Lea Graham: Talk about starting The Chicago School of Poetics. What led you to create the School? Who are the poets you’ve included so far as instructors and/or mentors for the project?
Larry: Francesco Levato already had an idea to start a school. I think I turned up the volume a bit. In the fall of 2011, Francesco, Lina, and I were talking about it, how it could work. We thought: let’s start our own school with our own vision. We wanted to focus on experimentation and innovation with an eye to craft. I wrote the course descriptions and web copy and Francesco designed the site. Francesco was already writing poetry that relied heavily on collage technique and also creating cinépoetry. He gave us a copy of A Humument by Tom Phillips, as an example of what was possible. I was writing surrealist poetry also influenced heavily by media culture, musicality, and a sense of the absurd.

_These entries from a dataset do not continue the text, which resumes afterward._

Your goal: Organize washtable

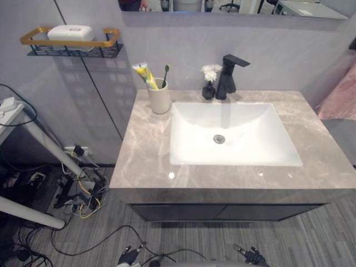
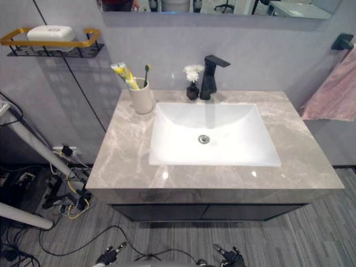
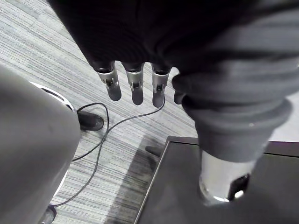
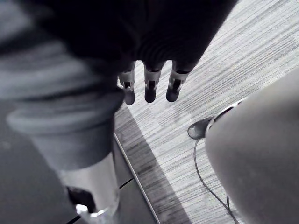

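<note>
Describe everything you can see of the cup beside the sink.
The cup is a plain cream cylinder with a matte finish. It looks ceramic and has no handle in sight. It stands upright on the grey marbled counter, towards the back, just off the back left corner of the white sink and apparently clear of its rim. A yellow and white toothpaste tube sticks out of it, leaning left. Beside the tube, a toothbrush with a green head stands nearly straight. Nothing else touches the cup.

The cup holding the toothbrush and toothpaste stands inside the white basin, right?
Not inside it. The cup, holding the toothbrush and toothpaste, stands on the marble counter at the back left corner of the basin, as the left eye view shows.
</note>
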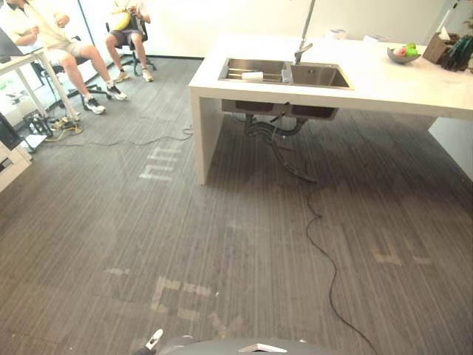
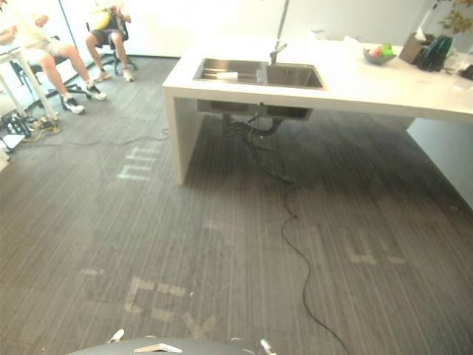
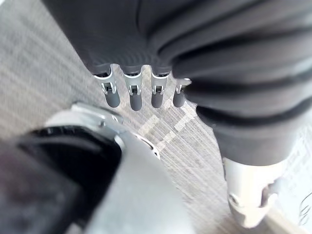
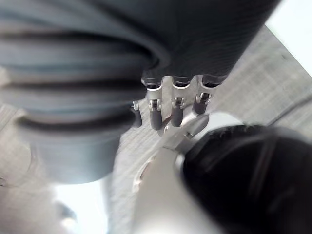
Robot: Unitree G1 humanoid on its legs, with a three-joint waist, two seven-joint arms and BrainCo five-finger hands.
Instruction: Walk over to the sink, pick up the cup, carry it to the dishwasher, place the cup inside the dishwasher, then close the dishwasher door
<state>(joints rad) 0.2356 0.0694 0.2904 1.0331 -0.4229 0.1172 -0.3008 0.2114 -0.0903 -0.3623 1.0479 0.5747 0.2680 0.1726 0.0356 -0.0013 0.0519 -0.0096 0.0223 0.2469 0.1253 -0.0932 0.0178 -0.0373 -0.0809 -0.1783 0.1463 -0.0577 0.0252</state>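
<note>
A white rectangular counter (image 1: 384, 89) with a stainless-steel double sink (image 1: 319, 77) set into its top stands across a grey striped carpet floor (image 1: 222, 244), well apart from the robot. The small white cup (image 1: 253, 75) lies inside the sink, in the basin on the left of the divider, on what looks like a rack of thin bars. A tall slim metal faucet (image 1: 304, 44) rises from the sink's back edge, just behind the divider. Further right of the sink on the same countertop sits a grey bowl of red and green fruit (image 1: 403, 55), and beyond that a brown box (image 1: 436, 47) beside some dark-green objects that are too small to make out.

Left of the sink and further back, two people sit on black office chairs: one in light clothes (image 1: 59, 44) by a white table's edge, the other (image 1: 129, 29) holding something yellow. On the carpet in front of the sink's left end, pale tape marks (image 1: 159, 166) form short stripes, and more faded marks lie nearer the robot.

The robot's left hand (image 3: 135, 95) hangs over the carpet, its silver, dark-tipped fingers straight and relaxed, grasping nothing. The right hand (image 4: 176, 109) is likewise released, its fingers extended in a row over the floor and empty. Both hands are well apart from the sink and the cup.
</note>
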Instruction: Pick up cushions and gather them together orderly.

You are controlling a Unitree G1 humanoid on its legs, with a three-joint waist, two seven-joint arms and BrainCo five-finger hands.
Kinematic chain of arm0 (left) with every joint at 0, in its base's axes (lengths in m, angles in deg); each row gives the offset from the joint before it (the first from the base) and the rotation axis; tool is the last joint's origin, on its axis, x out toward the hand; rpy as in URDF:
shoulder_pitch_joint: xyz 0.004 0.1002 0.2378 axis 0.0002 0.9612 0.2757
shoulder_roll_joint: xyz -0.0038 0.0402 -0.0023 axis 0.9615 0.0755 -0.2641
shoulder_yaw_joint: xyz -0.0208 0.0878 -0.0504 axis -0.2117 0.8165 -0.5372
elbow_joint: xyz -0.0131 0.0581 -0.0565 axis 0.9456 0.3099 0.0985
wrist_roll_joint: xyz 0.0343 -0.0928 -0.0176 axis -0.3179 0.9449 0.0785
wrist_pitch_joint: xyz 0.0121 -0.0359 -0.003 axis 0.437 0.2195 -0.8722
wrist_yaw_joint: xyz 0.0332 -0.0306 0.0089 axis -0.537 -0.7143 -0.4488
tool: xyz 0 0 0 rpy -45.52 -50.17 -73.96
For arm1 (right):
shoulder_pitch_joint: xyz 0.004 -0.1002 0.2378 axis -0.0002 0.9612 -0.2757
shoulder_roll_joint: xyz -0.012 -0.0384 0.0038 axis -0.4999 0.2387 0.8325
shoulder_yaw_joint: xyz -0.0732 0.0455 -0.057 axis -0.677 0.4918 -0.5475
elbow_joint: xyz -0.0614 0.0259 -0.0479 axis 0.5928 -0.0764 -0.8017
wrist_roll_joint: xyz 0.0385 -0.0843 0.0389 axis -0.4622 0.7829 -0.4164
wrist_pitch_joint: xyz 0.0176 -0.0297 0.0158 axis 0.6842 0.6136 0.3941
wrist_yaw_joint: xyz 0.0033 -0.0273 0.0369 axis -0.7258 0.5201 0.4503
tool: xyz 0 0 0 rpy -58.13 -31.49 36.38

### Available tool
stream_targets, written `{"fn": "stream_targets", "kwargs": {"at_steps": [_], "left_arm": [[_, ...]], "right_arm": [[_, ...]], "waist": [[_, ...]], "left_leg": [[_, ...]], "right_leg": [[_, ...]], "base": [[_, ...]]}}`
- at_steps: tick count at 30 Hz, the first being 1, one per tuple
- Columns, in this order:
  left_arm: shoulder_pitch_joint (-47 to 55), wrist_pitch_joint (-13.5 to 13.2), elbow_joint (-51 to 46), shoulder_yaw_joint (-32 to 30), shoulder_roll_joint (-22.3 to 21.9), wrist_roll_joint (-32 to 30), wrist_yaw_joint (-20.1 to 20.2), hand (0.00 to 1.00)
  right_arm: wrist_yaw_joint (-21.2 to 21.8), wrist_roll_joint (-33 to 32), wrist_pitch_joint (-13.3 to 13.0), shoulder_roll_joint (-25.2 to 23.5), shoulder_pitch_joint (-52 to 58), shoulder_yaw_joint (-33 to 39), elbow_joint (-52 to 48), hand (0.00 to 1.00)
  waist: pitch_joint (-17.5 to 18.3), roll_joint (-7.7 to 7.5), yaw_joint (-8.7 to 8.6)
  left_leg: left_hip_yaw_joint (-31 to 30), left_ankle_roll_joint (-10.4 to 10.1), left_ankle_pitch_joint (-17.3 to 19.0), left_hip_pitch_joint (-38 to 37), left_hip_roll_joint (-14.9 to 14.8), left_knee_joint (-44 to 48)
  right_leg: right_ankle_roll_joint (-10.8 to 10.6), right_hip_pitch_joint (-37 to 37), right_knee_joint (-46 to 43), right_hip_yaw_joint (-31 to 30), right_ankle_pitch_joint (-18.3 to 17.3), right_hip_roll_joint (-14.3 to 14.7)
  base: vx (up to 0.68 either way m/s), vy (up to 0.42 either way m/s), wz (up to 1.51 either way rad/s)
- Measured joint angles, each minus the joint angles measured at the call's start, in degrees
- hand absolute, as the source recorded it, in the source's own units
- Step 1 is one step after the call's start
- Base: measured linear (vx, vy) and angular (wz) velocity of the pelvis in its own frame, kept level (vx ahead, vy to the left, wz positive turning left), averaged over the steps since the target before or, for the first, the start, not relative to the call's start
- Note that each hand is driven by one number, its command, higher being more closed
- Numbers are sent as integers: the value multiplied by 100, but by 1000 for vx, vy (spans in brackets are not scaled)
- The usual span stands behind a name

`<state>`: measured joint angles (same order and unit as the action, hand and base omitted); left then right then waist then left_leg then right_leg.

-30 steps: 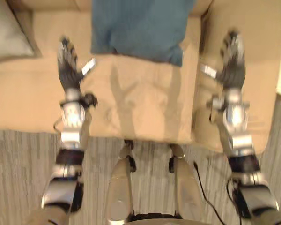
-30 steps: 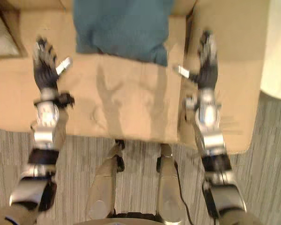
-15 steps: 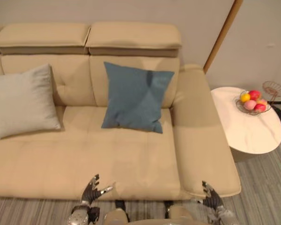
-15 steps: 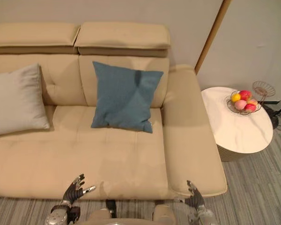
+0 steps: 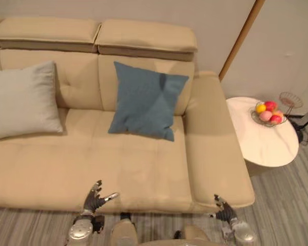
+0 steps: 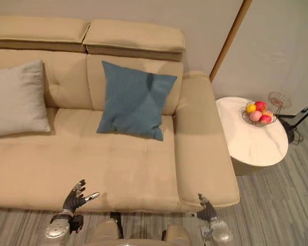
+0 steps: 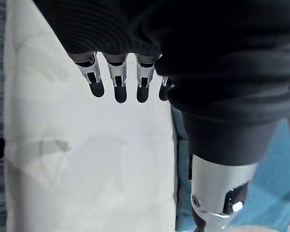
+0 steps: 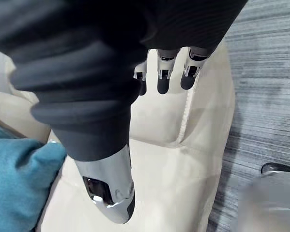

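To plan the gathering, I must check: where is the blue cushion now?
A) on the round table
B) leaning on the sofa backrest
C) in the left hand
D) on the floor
B: the blue cushion leans against the sofa backrest; the left hand is open and empty.

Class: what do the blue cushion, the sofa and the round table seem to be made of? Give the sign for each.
Blue cushion: matt woven cloth, probably; soft folds, no shine.
Sofa: smooth leather or imitation; stitched seams and tufted dimples.
Round table: hard pale top, perhaps marble or laminate; faint sheen, material uncertain.
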<state>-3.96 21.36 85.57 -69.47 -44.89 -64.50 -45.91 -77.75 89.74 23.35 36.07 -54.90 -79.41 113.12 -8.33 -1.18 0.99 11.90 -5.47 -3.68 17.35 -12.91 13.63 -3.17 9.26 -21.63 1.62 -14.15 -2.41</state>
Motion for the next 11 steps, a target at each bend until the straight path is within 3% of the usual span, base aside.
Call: {"fn": "stream_targets", "kwargs": {"at_steps": [1, 3, 4, 5, 7, 9, 11], "left_arm": [[-22, 24, -2, 51, -105, 0, 5, 0], [-104, 29, -8, 97, -134, -1, 7, 0], [-102, 28, -13, 107, -132, -3, 16, 0], [-80, 19, -17, 101, -131, -5, 27, 0], [-20, 21, 6, 89, -117, -8, 39, 0], [12, 27, 109, 105, -124, -10, 45, 0], [25, 46, 158, 99, -79, -14, 44, 0]], "right_arm": [[-45, -44, 41, 64, -4, 63, -5, 0], [-120, -72, 82, 48, 134, 290, 5, 0], [-130, -126, 87, 50, 174, 393, 4, 0], [-129, -173, 92, 80, 280, 506, 4, 0], [-120, -170, 93, 107, 335, 525, 13, 0], [-115, -165, 94, 89, 379, 560, 30, 0], [-105, -159, 104, -31, 430, 666, 119, 0]], "waist": [[-62, 164, -43], [-95, 106, -60], [-90, 87, -63], [-79, 84, -113], [-54, 138, -164], [-4, 240, -182], [70, 125, -188]], "left_leg": [[-102, -120, -159, -34, -48, -313], [-85, -24, -61, 47, 4, 126], [-75, 163, 173, 54, 104, 664], [-69, 261, 731, -25, 208, 1343], [-89, 180, 1273, -387, 194, 1640], [-83, 7, 1547, -818, 248, 1055], [2, 88, 1515, -1017, 443, 385]], "right_leg": [[131, 36, 94, 132, 176, 34], [220, 102, 185, 278, 313, -90], [247, 96, 225, 321, 358, -193], [242, 94, 367, 333, 462, -283], [183, 107, 510, 304, 635, -286], [76, 104, 620, 303, 768, -271], [-89, 55, 922, 302, 984, -337]], "base": [[-321, -119, 21], [-254, -56, 32], [-268, -31, 39], [-197, -8, 27], [-151, 95, 6], [-116, 146, 2], [-115, 119, 5]]}}
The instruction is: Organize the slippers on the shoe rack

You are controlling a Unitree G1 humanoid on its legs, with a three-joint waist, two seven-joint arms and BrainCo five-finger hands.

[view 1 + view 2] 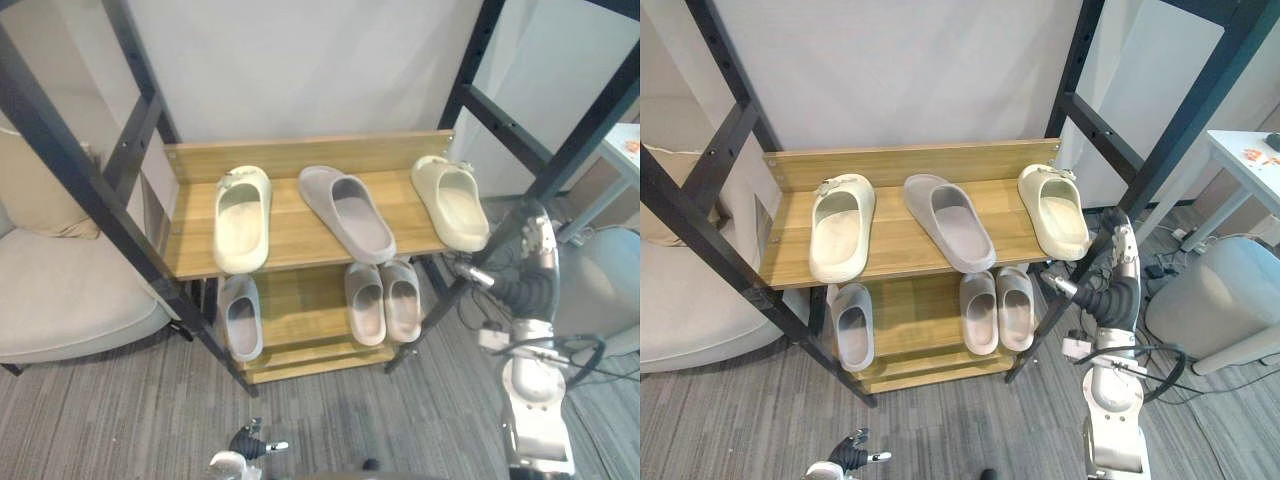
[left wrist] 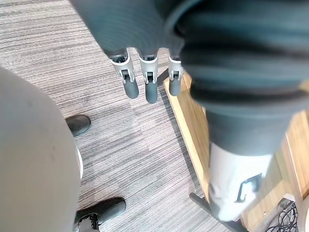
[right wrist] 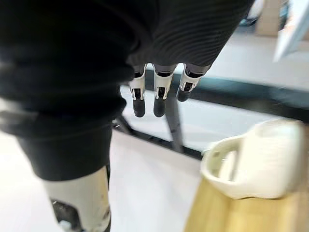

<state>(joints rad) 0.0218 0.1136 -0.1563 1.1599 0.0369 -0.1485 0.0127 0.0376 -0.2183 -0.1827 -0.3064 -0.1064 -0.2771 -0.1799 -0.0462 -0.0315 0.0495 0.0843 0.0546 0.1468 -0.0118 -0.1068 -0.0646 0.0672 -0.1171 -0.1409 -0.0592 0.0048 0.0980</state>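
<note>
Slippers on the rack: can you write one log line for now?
top shelf: left cream slipper, grey slipper, right cream slipper | right hand: open, near right cream slipper | left hand: open, low

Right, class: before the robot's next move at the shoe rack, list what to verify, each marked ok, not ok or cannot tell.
1. Is the right hand empty? Ok, fingers straight.
2. Is the left hand empty? Ok, low near the floor.
3. Cream slippers paired on the top shelf? Not ok: the left cream slipper and right cream slipper lie apart, with the grey slipper between them.
4. Is that grey slipper straight? Not ok, angled.
5. Is the lower pair side by side? Ok.
</note>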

Soon we were writing to Ron Silliman and Eileen Myles, asking them to teach master classes. I started as an instructor and then became co-director.
We’ve had students from Morocco, Japan, and Australia, as well as all over the U.S. Recently I taught classes on media culture, publishing, and also Level I and Level II poetics, alongside classes taught by Lina, Barbara Barg, Sharon Mesmer, Kristina Marie Darling, and Steve Halle. Courses include offerings such as Red-Headed Stepchild: The Unholy Spawn of Poetry and Story, Shock the Monkey: Poetry and Mass Media, Erasure Poetry, Pulse Poem Pulse, and a new master class with Pierre Joris on April 26. We update the schedule frequently with new courses to keep things interesting. I was floored when Ron Silliman commented that “This is what a school truly should be—think of Black Mountain College—beyond all the boundaries & borders.” We overcome geographic boundaries but also financial boundaries. I set up a Kickstarter campaign to raise scholarship money for students in need.
It’s more than the fact that we’re merely offering online instruction. We created an entirely different paradigm. The instructor is rewarded for the work involved. Each course is truly a shared experience. It’s a collaborative environment with a radical accessibility. Students comment that they learn from one another as much as from the instructors.
Talking about hybrid forms, conceptualism, the New York School, and all of my favorite poets is really exciting for me. We operate from the premise that one shouldn’t have to go into debt to study poetry. The American poetry landscape in the past few decades started to experience what looks like gentrification to me. We stand in opposition to that.
Our visual conferencing software allows classes to happen in real-time. Students can share video and audio clips, PDFs, and interact or choose to simply listen. It’s focused entirely on generating new work. I take a constructivist approach and focus heavily on generating new writing. It’s wonderful to hear when a student gets another poem published.